There is another possible way that resources may come to be allocated differently, however. A recent consent order issued by the Kansas Insurance Department, again a leader in this area, held a life insurance company responsible for the advertising of an insurance marketing organization (IMO) in a number of ways. The order specifically includes not only website and consumer-facing advertising, but also material used for the recruitment of agents. My belief is that this life insurance company will join the growing number of carriers concerned and taking an active role in compliance at IMOs and agencies.
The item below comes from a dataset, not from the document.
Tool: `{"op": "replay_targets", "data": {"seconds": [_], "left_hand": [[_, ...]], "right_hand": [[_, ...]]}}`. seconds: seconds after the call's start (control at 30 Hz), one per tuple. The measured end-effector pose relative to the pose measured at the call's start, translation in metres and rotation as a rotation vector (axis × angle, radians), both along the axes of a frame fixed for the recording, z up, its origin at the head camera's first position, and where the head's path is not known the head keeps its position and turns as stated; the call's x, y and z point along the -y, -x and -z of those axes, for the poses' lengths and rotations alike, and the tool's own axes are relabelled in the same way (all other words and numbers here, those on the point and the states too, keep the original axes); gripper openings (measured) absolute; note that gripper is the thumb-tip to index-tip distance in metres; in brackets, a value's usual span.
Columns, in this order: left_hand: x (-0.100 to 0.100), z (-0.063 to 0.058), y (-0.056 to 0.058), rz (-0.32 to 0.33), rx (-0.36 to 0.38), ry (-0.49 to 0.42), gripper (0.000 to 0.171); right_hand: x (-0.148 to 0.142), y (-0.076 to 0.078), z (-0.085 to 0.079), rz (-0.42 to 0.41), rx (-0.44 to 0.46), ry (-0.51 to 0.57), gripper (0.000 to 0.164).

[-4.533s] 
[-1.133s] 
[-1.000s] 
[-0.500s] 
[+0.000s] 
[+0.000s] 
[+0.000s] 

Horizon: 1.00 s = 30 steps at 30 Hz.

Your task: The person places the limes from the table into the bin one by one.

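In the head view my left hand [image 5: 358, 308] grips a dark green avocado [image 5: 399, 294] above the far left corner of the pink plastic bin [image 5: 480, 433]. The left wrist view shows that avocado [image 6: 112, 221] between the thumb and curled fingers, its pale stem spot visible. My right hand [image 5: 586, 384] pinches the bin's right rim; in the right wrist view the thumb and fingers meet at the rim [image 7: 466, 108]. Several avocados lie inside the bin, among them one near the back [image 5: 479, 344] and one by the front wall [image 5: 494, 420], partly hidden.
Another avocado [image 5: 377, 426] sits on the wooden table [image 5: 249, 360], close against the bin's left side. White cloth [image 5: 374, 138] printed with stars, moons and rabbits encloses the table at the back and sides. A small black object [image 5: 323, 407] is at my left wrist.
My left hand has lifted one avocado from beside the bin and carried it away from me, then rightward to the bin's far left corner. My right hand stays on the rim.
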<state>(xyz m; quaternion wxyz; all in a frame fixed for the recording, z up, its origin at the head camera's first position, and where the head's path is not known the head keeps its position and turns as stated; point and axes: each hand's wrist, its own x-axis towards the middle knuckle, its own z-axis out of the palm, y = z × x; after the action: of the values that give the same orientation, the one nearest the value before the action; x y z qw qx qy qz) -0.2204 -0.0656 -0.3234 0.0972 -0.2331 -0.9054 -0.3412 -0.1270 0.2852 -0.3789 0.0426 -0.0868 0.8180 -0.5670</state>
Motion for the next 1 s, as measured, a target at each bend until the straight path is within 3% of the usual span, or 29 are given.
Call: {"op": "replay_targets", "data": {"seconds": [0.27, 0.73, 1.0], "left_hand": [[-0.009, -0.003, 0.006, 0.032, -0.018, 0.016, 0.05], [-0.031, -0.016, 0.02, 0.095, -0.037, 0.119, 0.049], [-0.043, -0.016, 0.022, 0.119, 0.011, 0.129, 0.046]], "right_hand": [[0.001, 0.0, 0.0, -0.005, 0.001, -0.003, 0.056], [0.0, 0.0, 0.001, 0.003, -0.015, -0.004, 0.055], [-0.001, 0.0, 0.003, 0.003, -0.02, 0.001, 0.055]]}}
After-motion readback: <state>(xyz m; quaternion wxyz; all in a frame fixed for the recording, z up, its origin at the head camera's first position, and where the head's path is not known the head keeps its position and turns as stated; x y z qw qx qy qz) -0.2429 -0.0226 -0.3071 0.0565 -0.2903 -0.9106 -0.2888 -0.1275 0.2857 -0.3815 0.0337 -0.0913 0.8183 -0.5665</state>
In my opinion, this carrier involvement in distribution compliance is likely to be very successful in curbing the suitability and advertising issues raised by Haithcock, and also a host of other sales practices that have tarnished the reputation of the life industry and its products.

I would not oppose a not-for-profit of the type proposed, but it is my belief that approaches like the one taken by Kansas are more likely to achieve significant results. I hope carriers are paying attention and are thinking about ways they can avoid joining the one cited in the Kansas consent order. Looking at compliance in independent distribution is something that carriers have historically been hesitant to do, but the time to do so may be upon us.

“Self-Policing” Producers

The use of online advertising is as hot as ever and the insurance industry wants its piece of the marketing pie. And who could argue with that? With practically everyone and their mom (Hi Mom!) having access today to the World Wide Web, the Internet can be an easy, accessible, worldwide “billboard.” However, whether you use a figurative billboard or a literal one, advertising regulations still apply. As the prevalence of online advertisements increases, so will the watchful eye of regulators, especially if complaints start to increase.

This is exactly what Stan Haithcock prescribes in his recent article When an online annuity ad goes bad” (2013). Haithcock raises a number of interesting issues, such as the “one size fits all” problem of annuity advertising as well as the “need” for web promoters to mislead the public from the very beginning of the sales process. What stood out the most to me was his “call to arms” – not just to consumers or regulators – but also to other agents to begin “self-policing” the annuity industry. His suggestion? “Every time you see a bad pop-up ad or display ad, take a screen shot of it and send it to your state insurance department and the carriers whose product you think the “promoter” is pushing. Every time you see a video that is pushing the limits on facts, send a link to them as well. Demand that they clean it up. Demand that they do their job…” He doesn’t limit this to online ads – he goes on to say it’s time for ads, regardless of the medium, to be looked at under a “microscope.” That is a bold request and a risky one too.

Can you imagine what that could mean for individual producers, FMOs and carriers? Do you feel confident enough in your own advertising that if it gets sent to a regulator, you could defend what is being put out there? When it comes to sales, reputation is a big part of an agent’s livelihood. Imagine that your business was under the microscope of the state department of insurance. Even if no fine is given (and chances are, there will be a fine), that type of negative exposure can stick to a producer for a long time. We are often asked, “what’s the risk” of certain words and phrases that come up in ad review. This can be a difficult question to answer since regulations are broad and somewhat subjective. However, with others within the field looking for (and frustrated with) bad ads, there can be a much greater risk than what you might expect.

You have to remember, just like Facebook can be a treasure trove of embarrassing and damaging content for people going out and looking for a new job, the use of online advertising is easily accessible to anyone – consumers, regulators and your competitors. Before putting content out there, ask yourself if this passes the desk of your state regulator, are you prepared to defend it (and your business)?